Chicago Sun-Times - Obama Getting Tough as Going Gets Rough
By Jennifer Hunter
As he makes his run for president, Barack Obama often talks about his background.
He talks about his uniqueness, his Kenyan and American heritage, his childhood spent in both Indonesia and Hawaii. This was his strategy: to introduce himself as a Washington outsider but someone who understood the global stage and who believed in consensus.
For months this strategy had little variation. Over and over, during the winter, spring and early summer, in stump speeches across the nation, Obama talked about his uniqueness, his understanding of the world outside America and his idea of knitting the country together in a common cause, eliminating the rancor and divisiveness that had been polarizing the country, particularly since George W. Bush entered office.
And he got huge crowds out to see him, as he is so often wont to note in his speeches: 12,000 people in Springfield to hear his presidential announcement speech; 20,000 people in Austin, Texas; 10,000 people in Iowa City; thousands and thousands everywhere he went: to Oakland, Calif., to Las Vegas, all coming to hear what Obama described as his message of hope.
And it worked well, initially. He was considered a fresh voice, a candidate of the young, someone in the mold of John F. Kennedy. And then the crowds started to dissipate. Obama didn't do as well as his aides had anticipated in the presidential debates and forums. He paused a second or two too long at times. He seemed awkward. He made a few gaffes. A poised Hillary Clinton was often declared the winner.
Promoting detailed policies
And when he went to the Iowa State Fair in mid-August, the local television station had a booth in which fairgoers were invited to show support by putting corn kernels in jars. Clinton had 4,342 kernels in hers; Edwards had 3,523 in his; Obama had 2,846 in his, less than Republican contender Mitt Romney.
The polls have also reflected Clinton's national dominance. CNN's in early August: Clinton 40 percent, Obama 21 percent. Rasmussen's in late August: Clinton 39 percent, Obama 23 percent. People were getting to know Obama, but they weren't certain about his ability to don the presidential cloak.
The Aug. 27 Rasmussen Report did state: "Clinton is the clear and dominant front-runner similar to Walter Mondale in 1984. There are people both in and out of the party who wonder if she is the stronger general election candidate.
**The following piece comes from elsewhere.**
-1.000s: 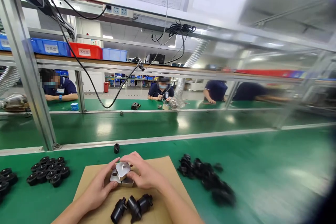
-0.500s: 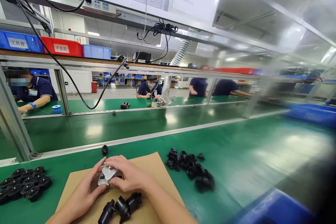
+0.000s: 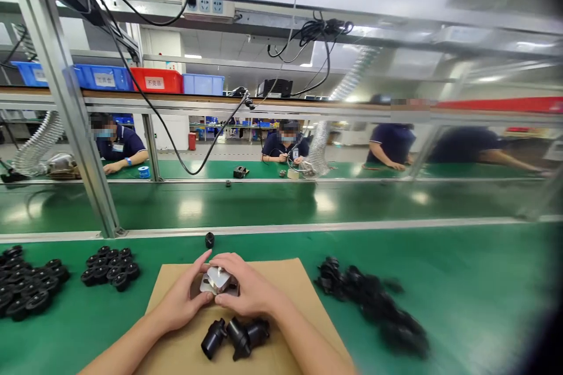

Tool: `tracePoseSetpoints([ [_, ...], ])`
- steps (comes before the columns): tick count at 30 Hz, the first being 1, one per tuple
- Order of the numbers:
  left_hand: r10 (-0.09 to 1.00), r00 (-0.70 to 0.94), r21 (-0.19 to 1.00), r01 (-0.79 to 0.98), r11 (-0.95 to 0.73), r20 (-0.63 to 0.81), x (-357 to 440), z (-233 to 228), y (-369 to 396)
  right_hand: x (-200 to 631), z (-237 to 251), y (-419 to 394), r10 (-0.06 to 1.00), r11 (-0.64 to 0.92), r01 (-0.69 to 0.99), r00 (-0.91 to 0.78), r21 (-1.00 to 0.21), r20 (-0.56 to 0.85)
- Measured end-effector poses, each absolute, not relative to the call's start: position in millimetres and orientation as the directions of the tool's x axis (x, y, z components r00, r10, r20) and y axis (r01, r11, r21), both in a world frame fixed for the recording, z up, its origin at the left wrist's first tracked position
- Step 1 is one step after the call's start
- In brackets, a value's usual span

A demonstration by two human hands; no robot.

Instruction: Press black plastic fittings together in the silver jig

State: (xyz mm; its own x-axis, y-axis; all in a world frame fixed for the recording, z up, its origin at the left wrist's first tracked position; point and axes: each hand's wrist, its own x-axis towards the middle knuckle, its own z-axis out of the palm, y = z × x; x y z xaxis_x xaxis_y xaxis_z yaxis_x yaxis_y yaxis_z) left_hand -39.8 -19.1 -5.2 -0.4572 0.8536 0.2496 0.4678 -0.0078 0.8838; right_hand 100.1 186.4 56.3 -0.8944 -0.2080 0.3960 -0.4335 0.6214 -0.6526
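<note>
Both hands are closed around a silvery metal block-like fixture (image 3: 219,279) with a small pale pin on top. My left hand (image 3: 185,299) grips its left side, thumb at the front lower edge. My right hand (image 3: 246,288) wraps its right side, fingers over the back. A dark part shows inside the fixture, its kind hidden by my fingers. Just in front lie several black plastic cylindrical parts (image 3: 238,337) on a brown cardboard sheet (image 3: 176,281). A single small black part (image 3: 209,239) stands behind the fixture on the green bench.
Round black parts (image 3: 112,266) sit in clusters at the left. A blurred pile of black pieces (image 3: 373,299) lies to the right. A metal upright (image 3: 83,129) and rail stand ahead. Across the bench, co-workers sit, one person (image 3: 285,146) in the middle.
The view has swung left, so the scene sits farther right and more round black parts show at the left. Both hands stay on the metal fixture.
</note>
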Motion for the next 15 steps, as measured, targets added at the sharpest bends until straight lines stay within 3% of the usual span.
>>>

Some point to Obama's charismatic entry onto the national political scene while others note that Edwards does better than all other Democrats in general election match-ups."
And this is what Obama is holding onto as he shifts the gears of his strategy, taking bolder attacks against Clinton (note his description of her as "Bush-Cheney lite" on foreign affairs); retreating from many debates and presidential forums; presenting more detailed policies, as in his recent outline about how to resurrect a New Orleans still suffering two years after the debacle of Hurricane Katrina.
Kerry got boost from Iowa
His media strategist David Axelrod told me during a recent trip to Iowa that while Obama "still has to work to tell people who he is," the campaign is at a different stage now and "people are asking, prospectively, where are you going to take the country?"
A day after Axelrod spoke, Obama debated the other Democratic contenders in Des Moines. He turned in his best performance yet, and an ABC poll taken just before the debate showed him at 28 percent, with Clinton and Edwards tied at 27 percent in Iowa.
During our chat, Axelrod reminded me that John Kerry was "at 4 percent in the polls before he won the Iowa caucus," adding, "I am happy to concede these polls in August. I am more interested in January."
Will Obama's shift in strategy work? Will his more muscular messages convince the undecided that, as English poet William Blake once noted, innocence (read Washington inexperience) is no less valuable than experience, it is just a less distorted view of the world?
If caucus attendees and primary voters are dubious of Clinton's capacity to defeat the Republicans, Obama's tougher strategy may well give him the push needed in the early-voting states. The game is certainly far from over.